FDA WARNING_LETTER - mongiello italian cheese specialties, inc. - August 13, 2013

The FDA conducted an inspection of Mongiello Italian Cheese Specialties, Inc. (Formaggio) in July and August 2013, following USDA FSIS notifications of *Listeria monocytogenes* in finished products and environmental samples. The inspection revealed significant insanitary conditions violating FDA's Current Good Manufacturing Practice (CGMP) regulations, 21 CFR Part 110. Environmental swabs collected by FDA also confirmed *L. monocytogenes* presence, and PFGE analysis showed these strains were indistinguishable from USDA samples, indicating widespread contamination and established niche areas. This renders the firm's cheese adulterated under 21 U.S.C. § 342(a)(4).

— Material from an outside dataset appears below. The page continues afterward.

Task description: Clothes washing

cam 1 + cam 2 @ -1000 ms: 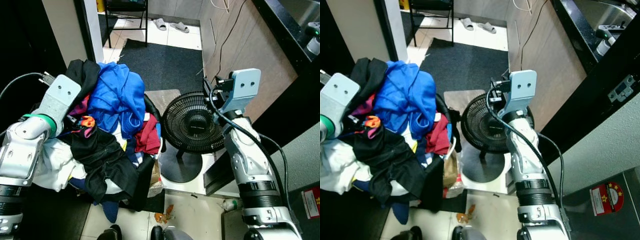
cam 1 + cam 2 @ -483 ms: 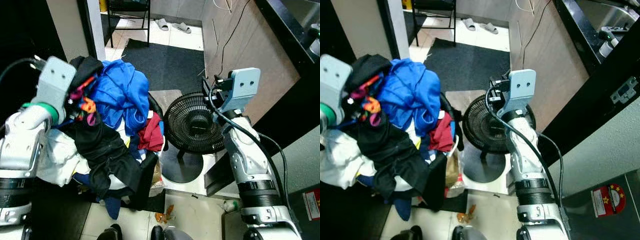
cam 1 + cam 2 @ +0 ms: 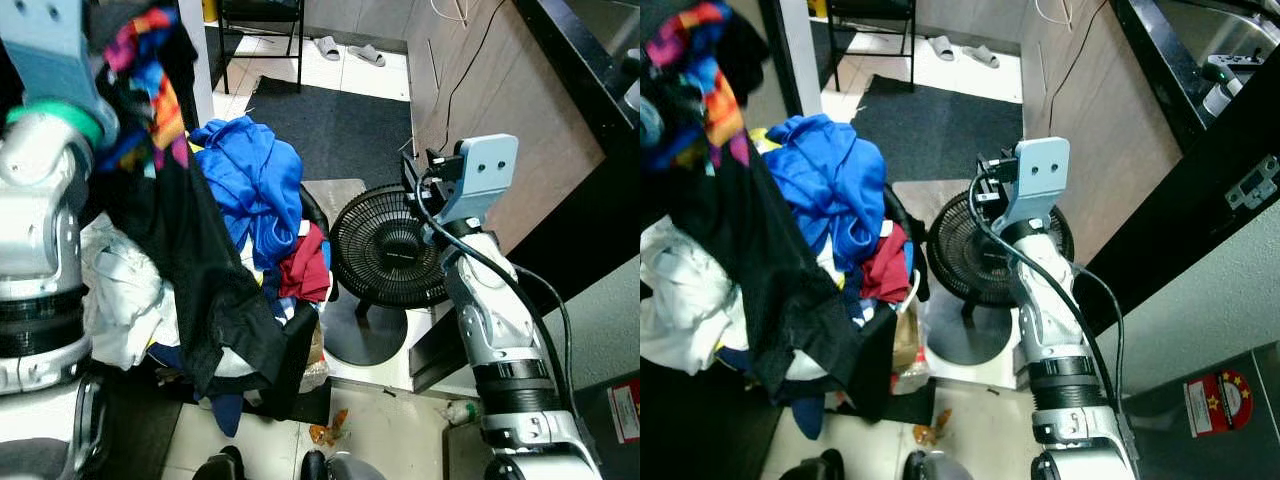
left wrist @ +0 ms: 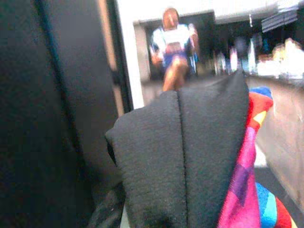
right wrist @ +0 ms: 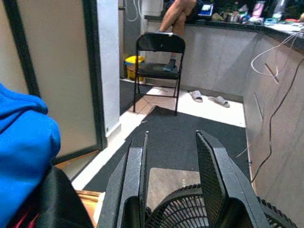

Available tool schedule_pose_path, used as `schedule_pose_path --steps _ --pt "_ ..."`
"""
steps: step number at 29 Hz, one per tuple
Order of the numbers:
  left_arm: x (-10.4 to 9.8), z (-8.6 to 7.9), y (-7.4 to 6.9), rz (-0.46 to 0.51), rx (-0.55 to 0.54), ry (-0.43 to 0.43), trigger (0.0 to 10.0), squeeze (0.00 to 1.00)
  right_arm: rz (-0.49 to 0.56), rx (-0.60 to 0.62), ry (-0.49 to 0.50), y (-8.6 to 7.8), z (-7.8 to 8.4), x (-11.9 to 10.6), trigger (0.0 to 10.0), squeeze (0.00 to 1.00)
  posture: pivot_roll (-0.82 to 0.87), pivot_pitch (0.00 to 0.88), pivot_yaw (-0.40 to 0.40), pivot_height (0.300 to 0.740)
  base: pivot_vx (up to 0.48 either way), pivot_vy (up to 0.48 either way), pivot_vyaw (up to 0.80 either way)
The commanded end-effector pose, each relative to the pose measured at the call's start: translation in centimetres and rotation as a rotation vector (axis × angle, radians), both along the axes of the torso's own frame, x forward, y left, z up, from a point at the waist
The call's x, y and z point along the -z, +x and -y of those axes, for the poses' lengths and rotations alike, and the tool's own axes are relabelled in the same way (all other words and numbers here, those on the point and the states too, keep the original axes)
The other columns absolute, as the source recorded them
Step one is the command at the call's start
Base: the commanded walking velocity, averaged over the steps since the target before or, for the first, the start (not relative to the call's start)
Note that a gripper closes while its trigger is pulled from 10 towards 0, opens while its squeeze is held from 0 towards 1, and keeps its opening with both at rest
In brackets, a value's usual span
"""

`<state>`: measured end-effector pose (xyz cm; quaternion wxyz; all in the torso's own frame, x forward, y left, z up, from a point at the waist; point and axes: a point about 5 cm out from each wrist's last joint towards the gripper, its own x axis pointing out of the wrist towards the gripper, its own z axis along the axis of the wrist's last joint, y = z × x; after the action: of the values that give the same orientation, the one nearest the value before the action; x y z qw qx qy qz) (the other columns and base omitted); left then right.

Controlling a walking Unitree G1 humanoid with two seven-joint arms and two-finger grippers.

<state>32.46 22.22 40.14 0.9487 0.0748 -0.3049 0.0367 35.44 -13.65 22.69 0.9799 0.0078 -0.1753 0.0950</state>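
My left arm is raised at the upper left. Its gripper [image 4: 179,142] is shut on a black garment with a multicoloured patch [image 3: 150,90], which hangs from it down to the laundry pile. The fingers are buried in the cloth in the eye views. The pile holds a blue garment [image 3: 245,175], a red one [image 3: 303,268] and a white one [image 3: 125,300]. My right gripper [image 5: 172,137] is held up to the right of the pile, above a black floor fan [image 3: 385,250]. It is open, with nothing between its fingers.
A dark mat [image 3: 335,125] lies beyond the fan, with a black folding chair [image 5: 159,52] and a pair of slippers [image 3: 345,50] farther back. A wood panel wall [image 3: 490,90] runs along the right. A seated person [image 4: 173,52] is far off.
My left arm has risen from the pile to the upper left, pulling the black and multicoloured garment up with it. The right arm has stayed put.
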Motion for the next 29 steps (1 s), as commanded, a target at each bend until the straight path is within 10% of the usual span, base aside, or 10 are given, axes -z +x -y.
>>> schedule_pose_path --steps 1,7,13,29 --pt "-1.3 -0.9 -0.5 0.072 -0.014 -0.062 10.0 0.0 -0.006 0.007 0.003 0.1 0.1 0.1 10.0 0.0 0.06 0.095 -0.058 0.74 0.0 0.0 0.0" --pt "-4.4 0.8 -1.0 0.171 0.13 -0.11 10.0 0.0 0.038 0.031 0.022 -0.2 0.6 -1.2 10.0 0.0 0.06 0.091 -0.046 0.74 0.0 0.0 0.0" --pt "5.3 6.3 -0.1 -0.128 0.252 0.065 10.0 0.0 0.132 0.068 0.023 -1.0 1.4 -3.9 10.0 0.0 0.04 0.105 -0.044 0.74 0.0 0.0 0.0" --pt "7.1 6.8 -1.2 -0.139 0.195 0.015 10.0 0.0 0.199 0.14 0.015 -1.2 2.1 -6.2 10.0 0.0 0.04 0.082 -0.046 0.74 0.0 0.0 0.0"
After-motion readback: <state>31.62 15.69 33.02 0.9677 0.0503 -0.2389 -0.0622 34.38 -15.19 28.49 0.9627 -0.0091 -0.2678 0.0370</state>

Key violations included: failure to prevent drip/condensate contamination (21 CFR § 110.20(b)(4)); inadequate protection against contamination from foreign substances like sleeve arms contacting food (21 CFR § 110.10(b)(9)); employees not sanitizing hands thoroughly (21 CFR § 110.10(b)(3)); inadequate sanitary plumbing (21 CFR §110.37(b)(3)); and insufficient pest protection (21 CFR § 110.20(b)(7)). The letter highlights the serious public health concern of *L. monocytogenes*. The firm must respond within 15 working days with specific corrective actions and prevention plans. Failure to comply could result in product seizure, injunction, and reinspection fees.